- **EXERCISE OBJECTIVE**: Print all the data that follows exactly, images excluded.

****************************************

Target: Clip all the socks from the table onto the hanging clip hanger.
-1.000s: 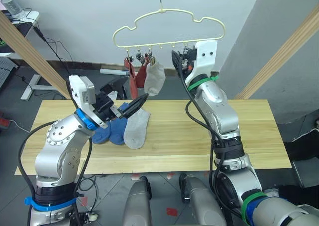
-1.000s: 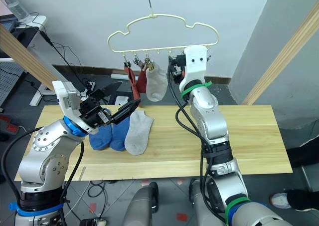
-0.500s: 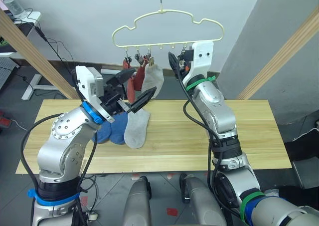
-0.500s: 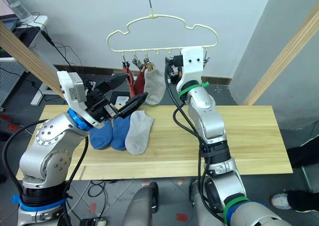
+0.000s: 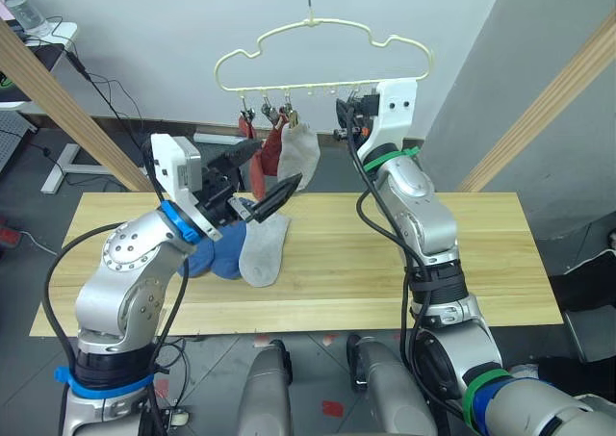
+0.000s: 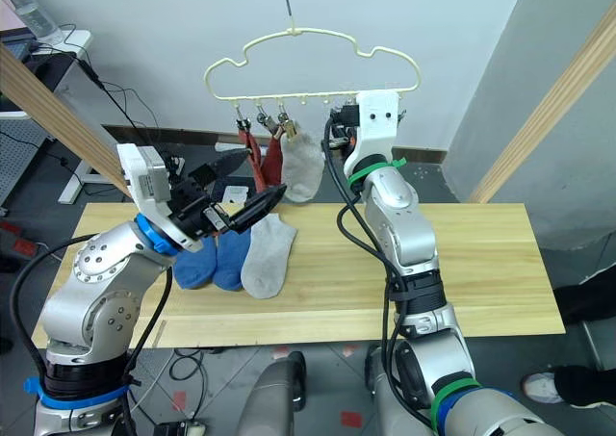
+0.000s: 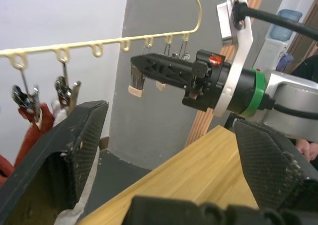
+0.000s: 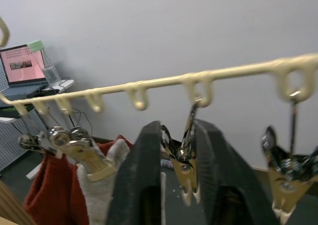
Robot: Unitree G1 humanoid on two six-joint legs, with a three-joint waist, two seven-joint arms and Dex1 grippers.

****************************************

- **REPLY TO THE EXERCISE**:
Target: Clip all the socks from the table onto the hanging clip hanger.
-1.000s: 
-1.000s: 
-0.500s: 
-0.500s: 
+0.000s: 
+0.000s: 
+0.000s: 
+0.000s: 
Robot: Unitree G1 humanoid on two six-joint legs, with a three-joint waist, two seven-joint arms and Dex1 grippers.

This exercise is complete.